For those who have waded through posts at SJ recently, you may have noticed a bit of a secondary theme developing, nipping the edges of police and prosecutors violating the laws that constrain them with abandon.
Some are gross violations, say murdering a guy for no particularly good reason except that it happens in the usual course, which tend to catch people’s attention. But these are rare, despite the fact that they make the headlines and give the misimpression that it happens constantly. The conduct may happen constantly, like a chokehold, for instance, but the outcome, fortunately, does not.
The focus here, however, is on a very different type of violation of the law. The government, and those individuals who act on its behalf, has no rights. Yes, judges and prosecutors write about the rights of the government, but they’re screwing up the words. The government has authority, and that authority is derived from laws that grant the government authority. The exercise of that authority is both granted and restrained by the law. They have neither more nor less than the law allows.

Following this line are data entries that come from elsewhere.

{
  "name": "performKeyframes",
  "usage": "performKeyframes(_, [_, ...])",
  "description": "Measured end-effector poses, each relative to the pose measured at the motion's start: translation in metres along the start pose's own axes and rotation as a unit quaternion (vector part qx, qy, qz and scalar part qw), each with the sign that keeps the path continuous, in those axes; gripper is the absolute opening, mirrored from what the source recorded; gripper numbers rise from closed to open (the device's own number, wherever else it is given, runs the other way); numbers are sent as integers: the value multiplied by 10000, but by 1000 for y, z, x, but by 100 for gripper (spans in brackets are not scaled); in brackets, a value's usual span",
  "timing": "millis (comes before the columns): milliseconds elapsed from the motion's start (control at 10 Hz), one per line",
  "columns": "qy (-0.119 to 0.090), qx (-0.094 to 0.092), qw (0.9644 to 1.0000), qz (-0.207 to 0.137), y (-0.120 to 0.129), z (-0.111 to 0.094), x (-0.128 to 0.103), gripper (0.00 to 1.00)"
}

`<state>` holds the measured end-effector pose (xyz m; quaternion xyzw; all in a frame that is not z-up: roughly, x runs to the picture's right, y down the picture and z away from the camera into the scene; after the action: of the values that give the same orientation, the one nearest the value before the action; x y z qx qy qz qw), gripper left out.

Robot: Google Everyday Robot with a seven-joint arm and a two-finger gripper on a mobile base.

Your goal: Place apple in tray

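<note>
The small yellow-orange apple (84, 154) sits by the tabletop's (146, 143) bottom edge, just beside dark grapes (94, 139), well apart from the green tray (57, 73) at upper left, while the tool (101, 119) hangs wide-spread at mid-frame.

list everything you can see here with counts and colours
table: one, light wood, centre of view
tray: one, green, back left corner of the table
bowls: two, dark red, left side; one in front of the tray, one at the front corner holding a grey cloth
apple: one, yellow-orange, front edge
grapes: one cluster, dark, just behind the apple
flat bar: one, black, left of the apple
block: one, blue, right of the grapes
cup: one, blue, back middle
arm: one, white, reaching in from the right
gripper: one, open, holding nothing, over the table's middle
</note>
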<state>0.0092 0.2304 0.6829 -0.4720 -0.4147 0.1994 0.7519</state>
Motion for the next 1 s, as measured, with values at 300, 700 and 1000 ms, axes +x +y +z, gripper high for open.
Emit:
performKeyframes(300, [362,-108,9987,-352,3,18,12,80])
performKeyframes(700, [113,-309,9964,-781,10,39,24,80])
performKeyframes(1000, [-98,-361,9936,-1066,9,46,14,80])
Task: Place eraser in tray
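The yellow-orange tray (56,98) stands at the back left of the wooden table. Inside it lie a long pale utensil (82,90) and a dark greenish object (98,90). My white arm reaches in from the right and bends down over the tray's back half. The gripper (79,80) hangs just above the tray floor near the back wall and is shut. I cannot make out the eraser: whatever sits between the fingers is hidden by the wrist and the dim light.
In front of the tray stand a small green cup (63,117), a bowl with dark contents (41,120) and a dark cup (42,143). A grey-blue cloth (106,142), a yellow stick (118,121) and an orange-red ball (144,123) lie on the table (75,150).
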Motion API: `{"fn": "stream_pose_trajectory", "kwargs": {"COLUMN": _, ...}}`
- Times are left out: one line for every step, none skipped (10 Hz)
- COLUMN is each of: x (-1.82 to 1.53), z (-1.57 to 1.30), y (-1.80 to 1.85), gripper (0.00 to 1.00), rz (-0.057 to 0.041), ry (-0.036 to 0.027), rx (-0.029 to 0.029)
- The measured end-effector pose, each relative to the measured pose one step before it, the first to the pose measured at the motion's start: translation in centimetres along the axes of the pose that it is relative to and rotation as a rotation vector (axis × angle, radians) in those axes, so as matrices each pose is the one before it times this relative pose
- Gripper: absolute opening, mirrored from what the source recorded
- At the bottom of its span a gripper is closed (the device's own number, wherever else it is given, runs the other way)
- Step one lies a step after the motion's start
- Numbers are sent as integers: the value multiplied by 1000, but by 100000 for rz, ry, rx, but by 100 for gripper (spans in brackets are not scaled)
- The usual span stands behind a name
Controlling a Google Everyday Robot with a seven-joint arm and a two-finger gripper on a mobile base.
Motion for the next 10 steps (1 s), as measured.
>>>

For example, let’s say a law requires the government to turn over certain documents to the defense within 30 days of a request. The request is made. Thirty days pass. Nothing is turned over. Unlike someone being murdered, this sort of thing happens constantly. Granted, it’s nowhere near the level of seriousness of killing someone, but then, someone being murdered is an outlier; this is banal.
The remedy is usually a motion by the defense for an order by the court to compel the prosecution to do as the law requires it to do. If one believes in such things, this is an incentive for the government to ignore law unless and until a judge orders it to comply. If not, it’s a free pass on violating the terms of the government’s authorization to use its might against the people.
Why is this not a problem for judges?
Consider the defendant who stands in the dock for a strict liability, hypertechnical regulatory violation. His crime is having engaged in conduct which, on its surface, harms no one and no ordinary person could conceivably know is a bad thing to do. Despite his “ignorance of the law,” and the law allegedly violated being so far down the malum prohibitum road that it strains a rational person’s credence to believe that this could send a guy to Club Fed. But it can, and it does.
How does the prosecution’s violation of the law, the rules that are putatively fixed to govern how it takes this miscreant down, hauls him into court, gives him as little due process as possible and then, if the heavens align, puts him in prison, differ?
Why is it that prosecutors violate their enabling laws, the constraints that the legislative branch sets on their authority, the mandate that they perform or not perform acts, and yet nobody gives a damn, or even if its worthy of mention, there is no consequence?
If a defense lawyer lied to the judge, he would leave the courtroom in cuffs. When a prosecutor lies to a court, the judge goes out of his way to explain how it wasn’t intentional. Why?
This isn’t about Brady violations, which raise a plethora of other, far more nefarious problems. This is about the routine, daily, ordinary, common failure to adhere to the requirements imposed by the law on the process by which government authority is granted to the prosecution.
Judge Kopf, can you explain to me why do judges shrug off the prosecutor’s violations of law? Just asking.